Like all technologies, these developments come with great promise alongside risk. Freeland isn’t particularly concerned about individual synthetic proteins getting into the wild in the current stage of research, because proteins can’t replicate on their own. But he notes that there are important questions to ask about future, more advanced research. For example, there is potential for scientists working with DNA to build programmable genetic codes. Once this technology merges with fully synthetic proteins, he says, “is where the story takes a really interesting turn.”
Open-source proteins
Possible beneficial applications of synthetic proteins abound, and could include medical treatments or removing toxins from the environment. But without proper oversight, the technology could potentially also lead to harm, Freeland cautions.

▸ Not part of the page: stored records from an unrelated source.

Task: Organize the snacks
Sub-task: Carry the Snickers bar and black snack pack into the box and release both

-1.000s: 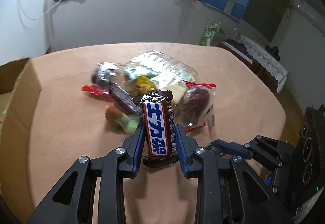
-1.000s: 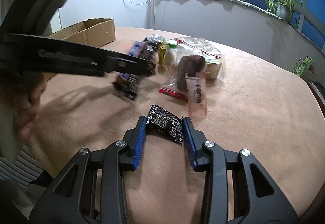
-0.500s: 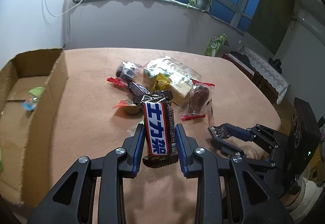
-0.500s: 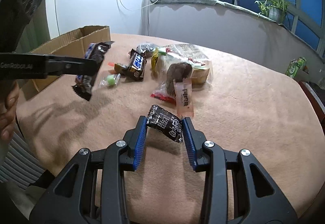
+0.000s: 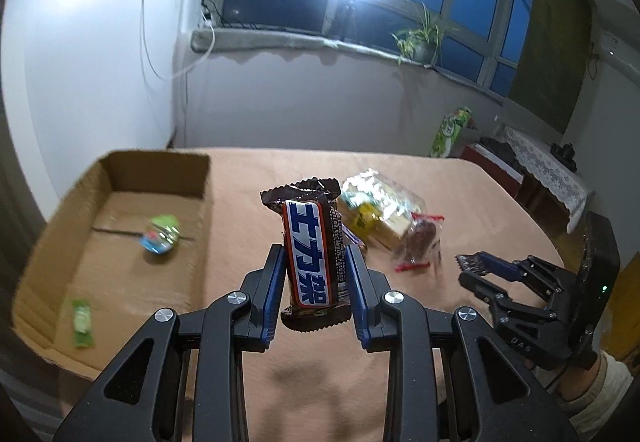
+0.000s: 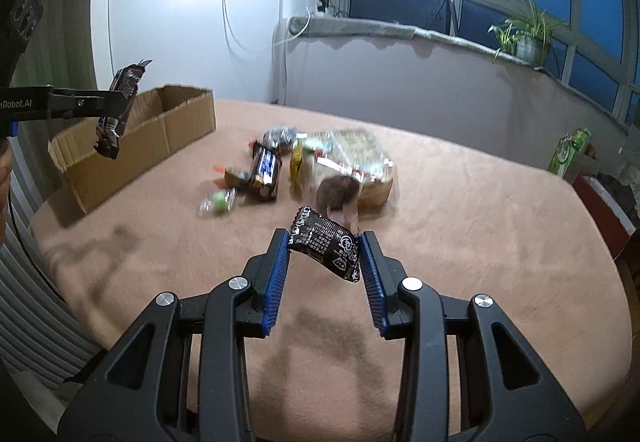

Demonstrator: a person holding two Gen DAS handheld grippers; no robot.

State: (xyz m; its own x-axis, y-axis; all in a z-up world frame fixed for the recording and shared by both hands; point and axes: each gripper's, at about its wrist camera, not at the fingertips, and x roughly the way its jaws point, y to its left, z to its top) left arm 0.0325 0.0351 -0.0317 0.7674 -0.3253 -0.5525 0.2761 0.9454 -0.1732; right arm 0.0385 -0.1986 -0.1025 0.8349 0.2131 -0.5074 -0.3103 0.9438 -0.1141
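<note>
The left gripper (image 5: 314,274) pinched a chocolate bar (image 5: 311,258) whose wrapper read 士力架, held aloft; ahead and left sat the cardboard box (image 5: 160,177), with only a couple of small sweets inside. The right gripper (image 6: 325,254) clamped a black printed packet (image 6: 326,248), its lettering illegible. The snack pile (image 6: 320,161) beyond it remained unsorted, so most work was left.

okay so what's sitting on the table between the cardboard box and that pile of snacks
Nothing: in the left wrist view, only bare tan tablecloth runs between the cardboard box and the snack pile. The held chocolate bar hangs above it.
</note>
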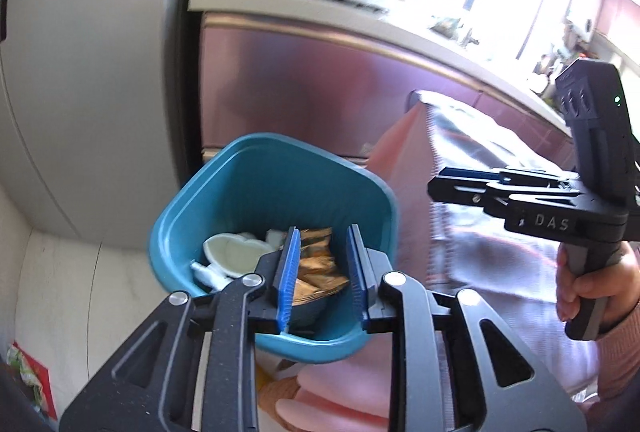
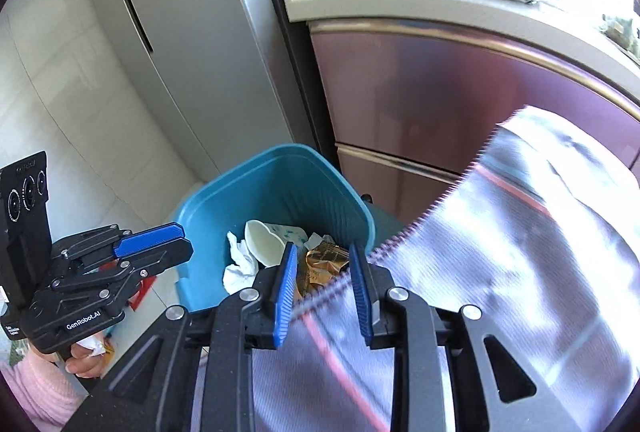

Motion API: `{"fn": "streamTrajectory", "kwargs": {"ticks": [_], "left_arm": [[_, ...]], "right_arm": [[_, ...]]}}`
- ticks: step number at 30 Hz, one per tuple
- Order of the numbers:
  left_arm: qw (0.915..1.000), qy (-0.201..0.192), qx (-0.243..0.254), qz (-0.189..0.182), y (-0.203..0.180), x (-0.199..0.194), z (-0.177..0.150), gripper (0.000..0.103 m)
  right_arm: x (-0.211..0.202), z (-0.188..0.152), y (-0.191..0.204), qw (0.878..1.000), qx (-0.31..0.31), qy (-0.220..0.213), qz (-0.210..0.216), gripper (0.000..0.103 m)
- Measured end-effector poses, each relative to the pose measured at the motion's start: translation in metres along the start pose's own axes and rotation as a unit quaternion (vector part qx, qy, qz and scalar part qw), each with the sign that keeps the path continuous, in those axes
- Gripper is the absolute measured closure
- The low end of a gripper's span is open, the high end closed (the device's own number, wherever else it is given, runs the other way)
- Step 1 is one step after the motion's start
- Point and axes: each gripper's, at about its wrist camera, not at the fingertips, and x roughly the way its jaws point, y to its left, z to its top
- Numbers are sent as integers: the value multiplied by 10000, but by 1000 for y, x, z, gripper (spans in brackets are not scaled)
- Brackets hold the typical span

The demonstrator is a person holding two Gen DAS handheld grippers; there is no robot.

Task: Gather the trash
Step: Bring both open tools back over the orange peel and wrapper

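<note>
Right gripper (image 2: 323, 292) sits half-open around the serrated edge of a big silvery bag (image 2: 500, 272), not pinching it. Left gripper (image 1: 323, 272) hangs empty, narrowly apart, over the teal bin (image 2: 224, 191) with its gold wrappers (image 2: 326, 256) and tissue (image 2: 240, 264). That floppy bag could slide off beside the bin.

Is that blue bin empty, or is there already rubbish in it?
Partly filled. The teal plastic bin holds crumpled white tissue, a white cup and a golden wrapper, all well below its rim.
</note>
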Motion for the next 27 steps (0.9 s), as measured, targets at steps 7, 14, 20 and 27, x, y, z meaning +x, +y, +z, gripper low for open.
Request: {"fn": "streamTrajectory", "kwargs": {"ticks": [7,14,20,27], "left_arm": [[9989,-181,318,-309,-47,-20,-1,70],[9956,-152,735,-553,-97,-30,-7,64],[9908,-54,1009,-895,-141,-32,-18,63],[9788,159,1484,-1404,-208,-26,-35,62]], "right_arm": [[-53,-27,-13,9988,237,-420,70,73],[-98,-62,-29,9965,446,-692,-120,69],[-144,-96,-50,9919,680,-975,-452,69],[-194,-138,-88,9818,1117,-1157,-1007,66]]}}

Freeland is hoping to avoid the synthetic protein field following in the footsteps of synthetic DNA research. That field is much further ahead, but has mostly been carried out by private companies out of public view, “lending itself to patents and commercial ownership rather than to healthy, transparent debate and legislation,” Freeland says.
To create the best chance for responsible regulation around the use of synthetic proteins, Freeland and his colleagues are trying to quickly get their research into the public domain, he says, to make as robust as possible “what I think will be one of the more important debates of the 21st century when it comes to biotechnology: What are the laws, what are the ethics guiding our use of synthetic proteins and DNA?”
“Life on Earth is an example”
As Freeland and his colleagues lead the way into a new era of synthetic protein research, questions abound. Will proteins form from the amino acid combinations recommended by the algorithm? How can and should we use synthetic proteins, and who will decide? Will the research help us discover life on other planets? As the work develops and more researchers join this burgeoning field, researchers and the public will be constantly reminded of what Freeland describes as “one of the deepest principles of astrobiology.”
“Life on Earth is an example,” he says. “It would seem surprising to think it’s the only example.”